-- Opening Marker --
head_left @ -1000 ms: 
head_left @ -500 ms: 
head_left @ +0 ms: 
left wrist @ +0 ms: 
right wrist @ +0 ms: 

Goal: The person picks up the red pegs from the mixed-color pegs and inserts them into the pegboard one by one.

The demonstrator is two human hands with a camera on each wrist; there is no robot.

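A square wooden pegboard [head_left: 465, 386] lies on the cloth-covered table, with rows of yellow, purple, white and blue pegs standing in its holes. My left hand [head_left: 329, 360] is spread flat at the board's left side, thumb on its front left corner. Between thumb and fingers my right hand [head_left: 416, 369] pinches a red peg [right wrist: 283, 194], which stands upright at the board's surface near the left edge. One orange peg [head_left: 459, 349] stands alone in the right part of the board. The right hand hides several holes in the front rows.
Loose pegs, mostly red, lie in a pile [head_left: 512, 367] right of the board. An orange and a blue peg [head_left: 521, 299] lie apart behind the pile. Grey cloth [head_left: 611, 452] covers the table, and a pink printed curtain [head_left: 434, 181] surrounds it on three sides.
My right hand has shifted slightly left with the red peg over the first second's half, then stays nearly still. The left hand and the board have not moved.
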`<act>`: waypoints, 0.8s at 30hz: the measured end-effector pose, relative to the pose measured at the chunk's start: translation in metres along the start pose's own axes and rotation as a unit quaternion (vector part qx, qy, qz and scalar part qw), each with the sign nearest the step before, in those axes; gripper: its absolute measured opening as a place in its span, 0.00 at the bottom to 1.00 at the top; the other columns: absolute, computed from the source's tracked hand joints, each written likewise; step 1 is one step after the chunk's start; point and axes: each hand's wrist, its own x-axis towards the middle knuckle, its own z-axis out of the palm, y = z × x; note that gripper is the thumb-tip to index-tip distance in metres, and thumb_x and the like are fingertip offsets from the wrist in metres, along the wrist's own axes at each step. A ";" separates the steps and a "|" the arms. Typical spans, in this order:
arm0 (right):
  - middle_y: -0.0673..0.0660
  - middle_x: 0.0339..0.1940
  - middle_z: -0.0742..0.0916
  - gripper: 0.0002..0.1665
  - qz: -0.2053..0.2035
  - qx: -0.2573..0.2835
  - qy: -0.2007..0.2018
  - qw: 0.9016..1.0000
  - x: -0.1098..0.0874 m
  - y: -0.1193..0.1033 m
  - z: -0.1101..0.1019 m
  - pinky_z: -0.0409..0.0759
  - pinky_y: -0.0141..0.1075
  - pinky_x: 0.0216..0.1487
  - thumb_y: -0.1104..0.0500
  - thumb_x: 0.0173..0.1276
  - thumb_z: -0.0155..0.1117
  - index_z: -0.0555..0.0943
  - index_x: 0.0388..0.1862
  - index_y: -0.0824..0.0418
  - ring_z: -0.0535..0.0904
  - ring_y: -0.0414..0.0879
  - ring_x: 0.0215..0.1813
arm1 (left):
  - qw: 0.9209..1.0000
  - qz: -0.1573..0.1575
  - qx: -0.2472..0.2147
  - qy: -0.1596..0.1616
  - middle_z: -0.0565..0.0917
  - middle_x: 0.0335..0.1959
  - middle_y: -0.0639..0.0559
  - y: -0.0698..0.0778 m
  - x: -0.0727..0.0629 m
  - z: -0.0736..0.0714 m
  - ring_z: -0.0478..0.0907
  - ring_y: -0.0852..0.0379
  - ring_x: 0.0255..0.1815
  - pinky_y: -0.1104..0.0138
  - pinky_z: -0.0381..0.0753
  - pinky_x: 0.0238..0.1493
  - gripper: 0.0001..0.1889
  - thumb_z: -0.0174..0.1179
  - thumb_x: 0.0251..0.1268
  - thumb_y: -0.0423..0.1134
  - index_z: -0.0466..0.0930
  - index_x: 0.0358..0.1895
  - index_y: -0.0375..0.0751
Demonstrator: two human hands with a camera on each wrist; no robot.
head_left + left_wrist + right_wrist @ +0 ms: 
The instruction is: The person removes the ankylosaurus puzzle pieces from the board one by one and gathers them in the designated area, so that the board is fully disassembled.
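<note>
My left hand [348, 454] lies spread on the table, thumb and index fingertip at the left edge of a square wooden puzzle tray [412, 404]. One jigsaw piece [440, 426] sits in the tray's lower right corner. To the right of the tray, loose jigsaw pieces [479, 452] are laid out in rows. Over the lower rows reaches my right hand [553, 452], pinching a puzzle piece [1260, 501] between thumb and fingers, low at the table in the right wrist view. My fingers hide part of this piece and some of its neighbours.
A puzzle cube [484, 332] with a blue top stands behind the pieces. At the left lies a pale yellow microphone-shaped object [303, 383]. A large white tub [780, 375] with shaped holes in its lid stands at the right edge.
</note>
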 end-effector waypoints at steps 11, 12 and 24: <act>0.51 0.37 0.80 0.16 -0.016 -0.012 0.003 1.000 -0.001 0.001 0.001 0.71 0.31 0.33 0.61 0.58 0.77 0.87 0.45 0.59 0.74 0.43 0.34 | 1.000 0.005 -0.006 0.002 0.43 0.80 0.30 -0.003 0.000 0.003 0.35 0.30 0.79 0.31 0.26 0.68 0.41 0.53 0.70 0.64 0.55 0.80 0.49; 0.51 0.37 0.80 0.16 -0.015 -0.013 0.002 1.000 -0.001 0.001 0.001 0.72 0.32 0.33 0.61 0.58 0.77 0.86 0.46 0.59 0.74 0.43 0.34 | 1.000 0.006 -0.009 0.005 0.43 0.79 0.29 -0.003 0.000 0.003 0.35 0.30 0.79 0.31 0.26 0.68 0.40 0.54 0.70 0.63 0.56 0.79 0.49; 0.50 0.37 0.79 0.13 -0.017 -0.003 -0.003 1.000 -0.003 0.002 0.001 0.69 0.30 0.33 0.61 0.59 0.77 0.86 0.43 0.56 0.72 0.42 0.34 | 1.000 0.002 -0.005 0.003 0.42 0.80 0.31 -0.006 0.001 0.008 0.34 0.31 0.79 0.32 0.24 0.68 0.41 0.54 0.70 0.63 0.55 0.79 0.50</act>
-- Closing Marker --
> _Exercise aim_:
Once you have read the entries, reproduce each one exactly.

> _Response below_:
head_left @ -1000 ms: 
head_left @ -500 ms: 
head_left @ +0 ms: 
left wrist @ +0 ms: 
right wrist @ +0 ms: 

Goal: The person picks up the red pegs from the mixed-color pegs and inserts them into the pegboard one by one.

The demonstrator is two human hands with a camera on each wrist; there is no robot.

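A square wooden pegboard [head_left: 465, 386] lies on the cloth-covered table, with rows of yellow, purple, white and blue pegs standing in its holes. My left hand [head_left: 329, 360] is spread flat at the board's left side, thumb on its front left corner. Between thumb and fingers my right hand [head_left: 416, 369] pinches a red peg [right wrist: 283, 194], which stands upright at the board's surface near the left edge. One orange peg [head_left: 459, 349] stands alone in the right part of the board. The right hand hides several holes in the front rows.
Loose pegs, mostly red, lie in a pile [head_left: 512, 367] right of the board. An orange and a blue peg [head_left: 521, 299] lie apart behind the pile. Grey cloth [head_left: 611, 452] covers the table, and a pink printed curtain [head_left: 434, 181] surrounds it on three sides.
My right hand has shifted slightly left with the red peg over the first second's half, then stays nearly still. The left hand and the board have not moved.
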`<act>`: waypoints, 0.8s at 30hz: the measured end-effector pose, relative to the pose measured at the chunk's start: translation in metres along the start pose's own axes and rotation as a unit quaternion (vector part qx, qy, qz and scalar part qw), each with the sign nearest the step before, in those axes; gripper: its absolute measured opening as a place in its span, 0.00 at the bottom to 1.00 at the top; the other columns: absolute, computed from the source's tracked hand joints, each written likewise; step 1 is one step after the chunk's start; point and axes: each hand's wrist, its own x-axis towards the middle knuckle, its own z-axis out of the palm, y = z × x; note that gripper is the thumb-tip to index-tip distance in metres, and thumb_x and the like are fingertip offsets from the wrist in metres, along the wrist's own axes at each step. A ";" separates the steps and a "|" the arms. Typical spans, in this order:
arm0 (right):
  - middle_y: -0.0673..0.0660
  - middle_x: 0.0339..0.1940
  - middle_z: -0.0742..0.0916
  - gripper: 0.0002..0.1665
  - qz: -0.2053..0.2035
  - qx: -0.2573..0.2835
  - qy: -0.2007..0.2018
  - qw: 0.9016..1.0000
  - x: -0.1098..0.0874 m
  - y: -0.1193..0.1033 m
  - z: -0.1101..0.1019 m
  - pinky_z: -0.0409..0.0759
  - pinky_y: -0.0141..0.1075
  - pinky_x: 0.0216..0.1487
  - thumb_y: -0.1104..0.0500
  - thumb_x: 0.0173..0.1276
  - thumb_z: -0.0155..0.1117
  - index_z: -0.0555..0.0943
  - index_x: 0.0388..0.1862
  - index_y: -0.0824..0.0418
  - ring_z: -0.0535..0.0904
  - ring_y: -0.0414..0.0879
  - ring_x: 0.0215..0.1813
arm1 (left):
  - qw: 0.9209..1.0000
  - qz: -0.1573..0.1575
  - qx: -0.2472..0.2147
  - qy: -0.1596..0.1616
  - middle_z: -0.0565..0.0917
  - middle_x: 0.0335..0.1959
  - middle_y: -0.0639..0.0559
  - y: -0.0698..0.0778 m
  - x: -0.0727..0.0629 m
  - z: -0.0736..0.0714 m
  - ring_z: -0.0478..0.0907
  - ring_y: -0.0852..0.0379
  - ring_x: 0.0255..0.1815
  - pinky_y: -0.1104..0.0138
  - pinky_z: -0.0381..0.0753
  - pinky_x: 0.0238..0.1493
  - gripper: 0.0001..0.1889
  - thumb_z: -0.0174..0.1179
  - thumb_x: 0.0251..0.1268
  - thumb_y: -0.0423..0.1134
  - index_z: -0.0466..0.0930
  - index_x: 0.0358..0.1895
  - index_y: -0.0375..0.0751
Demonstrator: two human hands with a camera on each wrist; no robot.
head_left + left_wrist + right_wrist @ +0 ms: 
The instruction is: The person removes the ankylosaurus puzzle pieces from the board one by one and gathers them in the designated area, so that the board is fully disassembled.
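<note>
My left hand [348, 454] lies spread on the table, thumb and index fingertip at the left edge of a square wooden puzzle tray [412, 404]. One jigsaw piece [440, 426] sits in the tray's lower right corner. To the right of the tray, loose jigsaw pieces [479, 452] are laid out in rows. Over the lower rows reaches my right hand [553, 452], pinching a puzzle piece [1260, 501] between thumb and fingers, low at the table in the right wrist view. My fingers hide part of this piece and some of its neighbours.
A puzzle cube [484, 332] with a blue top stands behind the pieces. At the left lies a pale yellow microphone-shaped object [303, 383]. A large white tub [780, 375] with shaped holes in its lid stands at the right edge.
</note>
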 end-effector waypoints at steps 11, 12 and 24: <act>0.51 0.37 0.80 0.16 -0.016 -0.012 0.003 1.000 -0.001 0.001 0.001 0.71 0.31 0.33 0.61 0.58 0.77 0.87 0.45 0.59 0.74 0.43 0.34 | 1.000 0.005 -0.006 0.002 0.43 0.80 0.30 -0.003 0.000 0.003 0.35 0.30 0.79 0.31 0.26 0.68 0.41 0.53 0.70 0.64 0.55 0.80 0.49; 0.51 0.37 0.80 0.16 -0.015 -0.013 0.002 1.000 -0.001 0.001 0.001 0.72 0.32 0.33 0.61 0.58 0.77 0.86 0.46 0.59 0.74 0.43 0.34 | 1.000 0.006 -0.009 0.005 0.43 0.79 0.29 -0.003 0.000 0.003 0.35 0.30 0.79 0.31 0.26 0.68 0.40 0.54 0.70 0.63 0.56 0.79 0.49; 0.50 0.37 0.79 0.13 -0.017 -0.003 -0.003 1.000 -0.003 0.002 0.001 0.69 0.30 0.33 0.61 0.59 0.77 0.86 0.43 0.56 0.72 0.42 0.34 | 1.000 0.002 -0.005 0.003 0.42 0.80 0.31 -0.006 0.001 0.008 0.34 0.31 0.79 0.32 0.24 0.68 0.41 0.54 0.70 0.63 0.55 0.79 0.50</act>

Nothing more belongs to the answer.